Festa
Je pars demain matin pour l’île du Feu. C’est l’ami galeriste qui nous a invités à passer le long week-end de la fête du 4 juillet chez lui dans la petite communauté de l’Île d’Eau. Le copain nous rejoindra le soir par le train de banlieue. L’ami galeriste, son superbe copain berlinois (qui est jeune, charmant, tout à fait baraqué et qui ne boit pas ! c’est énervant, non, tellement il nous est supérieur) et moi, nous y allons en voiture afin de pouvoir acheter tout ce qu’il nous faudra pour notre séjour dans les grandes surfaces de l’Île Longue puisqu’il n’y a pas de magasins à l’Île d’Eau. Je ne sais pas s’il y aura l’occasion de publier des billets depuis ce bout de terre — l’ami galeriste n’a pas de ligne téléphonique, il ne se sert que de son portable, donc même pas moyen de commander du ADSL pour une période d’essai. Il y a du wifi gratuit dans un café aux Pins, mais cela se trouve à au moins 50 minutes de marche à pied sur le sable de là où nous serons. Ce sera peut–être possible de piquer de la bande passante venant d’une maison voisine, mais je ne sais pas. Donc, Sale bête connaîtra le silence radio à partir de demain mais je vais prendre plein de photos (gnangnan ou vicieuses ou les deux, selon…)
Tout le monde (c’est-à-dire, tout Américain qui n’est pas complètement sous le charme maléfique de Bush et cie) s’est réjoui à la nouvelle de la décision prise par la Cour suprême sur le cas des prisonniers incarcérés à Guantanamo. Enfin, Bush reçoit une bonne claque !
En ce qui concerne les récents « événements » au Gaza, on en parle nettement moins. Pas un billet récent à la une chez dKos, aucune mention chez Atrios. La « punition collective » ne vaut que bien peu de commentaires chez nos politiques. A la Moon of Alabama par contre on en parle. Je pense qu’on en reparlera plus tard ailleurs.

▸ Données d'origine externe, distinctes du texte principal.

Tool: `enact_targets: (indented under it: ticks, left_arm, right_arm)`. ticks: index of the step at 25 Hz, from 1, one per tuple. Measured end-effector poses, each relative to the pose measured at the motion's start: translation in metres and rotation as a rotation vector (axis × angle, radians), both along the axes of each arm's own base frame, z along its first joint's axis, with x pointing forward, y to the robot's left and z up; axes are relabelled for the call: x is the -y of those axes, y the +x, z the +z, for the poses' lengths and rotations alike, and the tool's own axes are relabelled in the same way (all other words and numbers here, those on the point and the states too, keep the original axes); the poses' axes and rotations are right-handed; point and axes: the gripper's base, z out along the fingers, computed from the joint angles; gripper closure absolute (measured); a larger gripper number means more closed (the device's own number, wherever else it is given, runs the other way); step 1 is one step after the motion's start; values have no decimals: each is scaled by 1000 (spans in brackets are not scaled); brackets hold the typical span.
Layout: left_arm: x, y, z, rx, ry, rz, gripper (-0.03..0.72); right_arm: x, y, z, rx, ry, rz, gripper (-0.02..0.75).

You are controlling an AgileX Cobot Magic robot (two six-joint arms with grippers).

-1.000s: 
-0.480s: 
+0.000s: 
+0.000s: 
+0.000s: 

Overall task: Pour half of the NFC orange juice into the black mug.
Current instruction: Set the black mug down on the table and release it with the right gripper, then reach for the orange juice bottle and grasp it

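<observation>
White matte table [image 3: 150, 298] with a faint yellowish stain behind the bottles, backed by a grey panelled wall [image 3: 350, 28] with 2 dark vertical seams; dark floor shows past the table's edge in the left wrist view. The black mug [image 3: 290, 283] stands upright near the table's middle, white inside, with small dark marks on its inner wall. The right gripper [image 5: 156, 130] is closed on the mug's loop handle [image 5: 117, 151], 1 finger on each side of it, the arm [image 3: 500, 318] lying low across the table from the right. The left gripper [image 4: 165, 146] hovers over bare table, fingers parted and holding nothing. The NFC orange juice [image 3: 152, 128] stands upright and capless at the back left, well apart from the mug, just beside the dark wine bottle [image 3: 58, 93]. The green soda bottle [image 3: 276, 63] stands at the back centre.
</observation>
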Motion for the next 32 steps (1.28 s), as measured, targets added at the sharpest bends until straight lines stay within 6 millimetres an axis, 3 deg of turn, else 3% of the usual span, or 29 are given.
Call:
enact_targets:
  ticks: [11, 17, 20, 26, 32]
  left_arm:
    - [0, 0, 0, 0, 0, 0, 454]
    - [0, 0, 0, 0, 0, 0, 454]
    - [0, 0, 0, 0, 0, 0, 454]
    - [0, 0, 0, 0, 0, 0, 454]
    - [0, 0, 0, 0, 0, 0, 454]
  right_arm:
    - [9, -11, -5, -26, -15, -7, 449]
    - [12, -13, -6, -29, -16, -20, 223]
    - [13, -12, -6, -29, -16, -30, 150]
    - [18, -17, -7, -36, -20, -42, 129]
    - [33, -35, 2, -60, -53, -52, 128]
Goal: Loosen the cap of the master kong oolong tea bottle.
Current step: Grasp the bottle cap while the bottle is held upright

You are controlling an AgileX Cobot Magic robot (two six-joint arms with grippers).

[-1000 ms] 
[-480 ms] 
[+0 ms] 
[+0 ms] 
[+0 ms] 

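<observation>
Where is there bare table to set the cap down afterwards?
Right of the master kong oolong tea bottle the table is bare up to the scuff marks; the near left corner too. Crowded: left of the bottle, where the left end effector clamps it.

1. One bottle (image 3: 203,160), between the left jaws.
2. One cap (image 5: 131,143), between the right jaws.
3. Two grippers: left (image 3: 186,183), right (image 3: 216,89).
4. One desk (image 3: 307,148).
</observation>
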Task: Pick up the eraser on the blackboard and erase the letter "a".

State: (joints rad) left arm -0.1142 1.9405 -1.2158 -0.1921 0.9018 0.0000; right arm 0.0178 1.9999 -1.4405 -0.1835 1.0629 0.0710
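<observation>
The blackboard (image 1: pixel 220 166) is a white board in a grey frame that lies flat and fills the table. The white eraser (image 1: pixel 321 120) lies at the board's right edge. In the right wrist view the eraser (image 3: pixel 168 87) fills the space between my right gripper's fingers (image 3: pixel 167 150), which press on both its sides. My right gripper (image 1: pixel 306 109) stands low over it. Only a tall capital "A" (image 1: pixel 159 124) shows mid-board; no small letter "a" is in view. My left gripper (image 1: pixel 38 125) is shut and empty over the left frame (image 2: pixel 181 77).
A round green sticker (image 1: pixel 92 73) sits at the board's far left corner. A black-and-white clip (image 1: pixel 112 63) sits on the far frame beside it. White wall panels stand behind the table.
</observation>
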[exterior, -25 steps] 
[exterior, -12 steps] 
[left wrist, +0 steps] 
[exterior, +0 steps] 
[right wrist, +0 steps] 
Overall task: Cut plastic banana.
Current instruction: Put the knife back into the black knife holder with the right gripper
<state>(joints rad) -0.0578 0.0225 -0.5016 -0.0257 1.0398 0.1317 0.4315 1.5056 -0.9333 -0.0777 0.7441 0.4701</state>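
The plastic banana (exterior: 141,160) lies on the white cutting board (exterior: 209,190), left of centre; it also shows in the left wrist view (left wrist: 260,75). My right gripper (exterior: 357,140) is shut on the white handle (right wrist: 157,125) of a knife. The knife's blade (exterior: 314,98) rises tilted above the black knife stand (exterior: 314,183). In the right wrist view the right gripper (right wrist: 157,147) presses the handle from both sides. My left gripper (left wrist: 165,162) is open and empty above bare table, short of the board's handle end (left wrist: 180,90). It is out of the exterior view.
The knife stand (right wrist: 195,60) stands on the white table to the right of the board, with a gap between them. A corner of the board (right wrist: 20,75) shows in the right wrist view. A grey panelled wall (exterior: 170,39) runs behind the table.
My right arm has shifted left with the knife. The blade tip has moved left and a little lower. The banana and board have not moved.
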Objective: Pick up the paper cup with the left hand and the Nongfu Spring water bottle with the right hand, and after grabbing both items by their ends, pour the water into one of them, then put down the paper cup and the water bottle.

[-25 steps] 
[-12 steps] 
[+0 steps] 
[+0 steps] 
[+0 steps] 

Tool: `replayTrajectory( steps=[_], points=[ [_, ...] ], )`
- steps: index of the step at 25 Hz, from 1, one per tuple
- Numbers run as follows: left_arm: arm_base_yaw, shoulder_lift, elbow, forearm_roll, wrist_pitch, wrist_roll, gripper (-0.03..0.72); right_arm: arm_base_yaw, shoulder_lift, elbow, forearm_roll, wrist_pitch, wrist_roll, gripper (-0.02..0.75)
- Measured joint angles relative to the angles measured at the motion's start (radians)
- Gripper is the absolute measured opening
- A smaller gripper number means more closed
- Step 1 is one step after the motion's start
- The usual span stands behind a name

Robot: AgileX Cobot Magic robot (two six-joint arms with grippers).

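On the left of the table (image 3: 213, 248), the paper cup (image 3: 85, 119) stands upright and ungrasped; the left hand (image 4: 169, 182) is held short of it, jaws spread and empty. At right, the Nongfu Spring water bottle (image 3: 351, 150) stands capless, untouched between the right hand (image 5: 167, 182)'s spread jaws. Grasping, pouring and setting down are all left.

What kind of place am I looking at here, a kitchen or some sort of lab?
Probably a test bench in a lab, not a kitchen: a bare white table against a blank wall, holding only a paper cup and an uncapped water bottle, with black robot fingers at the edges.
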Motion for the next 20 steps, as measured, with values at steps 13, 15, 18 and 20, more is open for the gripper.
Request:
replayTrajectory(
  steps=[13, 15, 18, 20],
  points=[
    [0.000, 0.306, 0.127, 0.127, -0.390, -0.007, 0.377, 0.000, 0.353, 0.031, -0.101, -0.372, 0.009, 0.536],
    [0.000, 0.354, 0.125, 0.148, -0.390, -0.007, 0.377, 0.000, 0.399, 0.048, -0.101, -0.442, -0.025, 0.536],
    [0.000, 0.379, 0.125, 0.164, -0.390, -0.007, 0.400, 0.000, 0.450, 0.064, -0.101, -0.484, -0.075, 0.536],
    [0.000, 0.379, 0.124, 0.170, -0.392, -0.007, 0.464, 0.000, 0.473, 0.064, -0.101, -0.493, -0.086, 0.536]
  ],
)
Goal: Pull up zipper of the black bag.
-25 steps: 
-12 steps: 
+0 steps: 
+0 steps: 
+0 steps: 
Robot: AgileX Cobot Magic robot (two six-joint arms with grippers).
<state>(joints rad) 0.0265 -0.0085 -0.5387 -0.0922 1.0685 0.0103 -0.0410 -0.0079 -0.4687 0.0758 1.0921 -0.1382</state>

Devant la Sazerac House dans la rue Hudson
On est allé dîner avec l’amie marchande de tableaux et l’ami ex-Marine à la Sazerac House. Après on est allé à une sorte de brasserie faussement allemande qui s’appelle le Lederhosen dans la rue du Bosquet (Grove Street, pour les nouveaux arrivés).
On est entouré des Alpes au Lederhosen
Il n'est pas obligatoire de porter des caleçons, évidemment
Après une bière blanche rafraîchissante, un bref passage au Monster (le bar gai le plus démodé de New-York), où le copain a chassé du comptoir deux stewards de la Lufthansa en leur demandant des détails sur les conditions de retraite, d’épargne etc. Non, je sais, ce n’est pas le summum de la séduction mais il est beau gars. On est allé ensuite au Duplex, où le barman s’est moqué tout gentiment de la fascination un peu curieuse du copain pour, comment dirai-je, les détails financiers somme toute personnels. Mais bon, c’est l’effet de l’alcool, je sais.
Devant l'entrée du Duplex dans la rue Christopher
Il faut que je fasse mes valises. On part tôt.